WHAT THE TASK REQUIRES —
Repeat the listing exactly as given, omitting every image.

### COLLECTED MATERIAL ###

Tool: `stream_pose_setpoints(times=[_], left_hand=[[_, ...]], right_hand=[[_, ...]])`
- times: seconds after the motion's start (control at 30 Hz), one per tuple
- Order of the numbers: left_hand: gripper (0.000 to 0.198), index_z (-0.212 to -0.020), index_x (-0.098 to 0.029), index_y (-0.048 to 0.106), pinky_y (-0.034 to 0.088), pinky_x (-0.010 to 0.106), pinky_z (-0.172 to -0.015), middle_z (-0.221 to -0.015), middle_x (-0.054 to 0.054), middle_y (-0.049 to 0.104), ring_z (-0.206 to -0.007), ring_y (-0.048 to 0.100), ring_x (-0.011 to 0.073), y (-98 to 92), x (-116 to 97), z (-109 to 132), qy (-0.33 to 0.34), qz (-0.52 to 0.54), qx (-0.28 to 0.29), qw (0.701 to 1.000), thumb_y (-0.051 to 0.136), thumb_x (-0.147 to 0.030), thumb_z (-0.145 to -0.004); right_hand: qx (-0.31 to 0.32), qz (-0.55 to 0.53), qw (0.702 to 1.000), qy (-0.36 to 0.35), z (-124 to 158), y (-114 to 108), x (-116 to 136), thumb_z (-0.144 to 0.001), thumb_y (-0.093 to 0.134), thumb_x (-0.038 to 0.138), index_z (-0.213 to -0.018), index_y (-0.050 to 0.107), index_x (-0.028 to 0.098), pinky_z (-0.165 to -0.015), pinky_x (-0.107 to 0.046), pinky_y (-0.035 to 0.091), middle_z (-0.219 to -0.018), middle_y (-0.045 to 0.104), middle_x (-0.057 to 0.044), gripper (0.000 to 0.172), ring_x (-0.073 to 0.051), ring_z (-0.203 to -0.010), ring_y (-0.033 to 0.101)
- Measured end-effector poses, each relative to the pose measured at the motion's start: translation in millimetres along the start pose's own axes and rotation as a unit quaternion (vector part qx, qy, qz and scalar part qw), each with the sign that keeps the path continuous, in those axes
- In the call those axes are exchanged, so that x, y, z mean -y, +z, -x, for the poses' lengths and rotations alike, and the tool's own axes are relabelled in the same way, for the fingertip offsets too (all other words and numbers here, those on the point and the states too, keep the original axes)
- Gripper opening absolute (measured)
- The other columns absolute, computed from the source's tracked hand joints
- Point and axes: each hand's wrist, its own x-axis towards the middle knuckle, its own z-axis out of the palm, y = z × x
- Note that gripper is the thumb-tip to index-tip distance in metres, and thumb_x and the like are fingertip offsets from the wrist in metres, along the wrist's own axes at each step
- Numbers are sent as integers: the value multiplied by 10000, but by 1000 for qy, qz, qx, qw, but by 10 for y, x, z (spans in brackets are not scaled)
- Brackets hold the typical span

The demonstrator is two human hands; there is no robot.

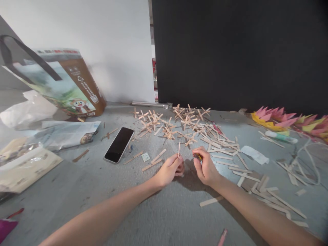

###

ANSWER TO THIS PROBLEM —
Tool: `stream_pose_setpoints(times=[_], left_hand=[[_, ...]], right_hand=[[_, ...]])`
- times: seconds after the motion's start (control at 30 Hz), one per tuple
- Order of the numbers: left_hand: gripper (0.000 to 0.198), index_z (-0.212 to -0.020), index_x (-0.098 to 0.029), index_y (-0.048 to 0.106), pinky_y (-0.034 to 0.088), pinky_x (-0.010 to 0.106), pinky_z (-0.172 to -0.015), middle_z (-0.221 to -0.015), middle_x (-0.054 to 0.054), middle_y (-0.049 to 0.104), ring_z (-0.206 to -0.007), ring_y (-0.048 to 0.100), ring_x (-0.011 to 0.073), y (-98 to 92), x (-116 to 97), z (-109 to 132), qy (-0.33 to 0.34), qz (-0.52 to 0.54), qx (-0.28 to 0.29), qw (0.701 to 1.000), thumb_y (-0.051 to 0.136), thumb_x (-0.147 to 0.030), thumb_z (-0.145 to -0.004); right_hand: qx (-0.31 to 0.32), qz (-0.55 to 0.53), qw (0.702 to 1.000), qy (-0.36 to 0.35), z (-124 to 158), y (-114 to 108), x (-116 to 136), thumb_z (-0.144 to 0.001), thumb_y (-0.093 to 0.134), thumb_x (-0.038 to 0.138), index_z (-0.213 to -0.018), index_y (-0.050 to 0.107), index_x (-0.028 to 0.098), pinky_z (-0.165 to -0.015), pinky_x (-0.107 to 0.046), pinky_y (-0.035 to 0.091), middle_z (-0.219 to -0.018), middle_y (-0.045 to 0.104), middle_x (-0.057 to 0.044), gripper (0.000 to 0.172), ring_x (-0.073 to 0.051), ring_z (-0.203 to -0.010), ring_y (-0.033 to 0.101)
- Measured end-effector poses, each relative to the pose measured at the motion's start: translation in millimetres along the start pose's own axes and rotation as a unit quaternion (vector part qx, qy, qz and scalar part qw), each with the sign that keeps the path continuous, in those axes
- In the call those axes are exchanged, so that x, y, z mean -y, +z, -x, for the poses' lengths and rotations alike, and the tool's own axes are relabelled in the same way, for the fingertip offsets too (all other words and numbers here, those on the point and the states too, keep the original axes)
- Gripper opening absolute (measured)
- The other columns absolute, computed from the source's tracked hand joints
- Point and axes: each hand's wrist, its own x-axis towards the middle knuckle, its own z-axis out of the palm, y = z × x
- Note that gripper is the thumb-tip to index-tip distance in metres, and thumb_x and the like are fingertip offsets from the wrist in metres, along the wrist's own axes at each step
- Numbers are sent as integers: the value multiplied by 10000, but by 1000 for qy, qz, qx, qw, but by 10 for y, x, z (spans in brackets are not scaled)
- Brackets hold the typical span

The demonstrator is two human hands; there is no robot.

Nothing more will be written for this answer.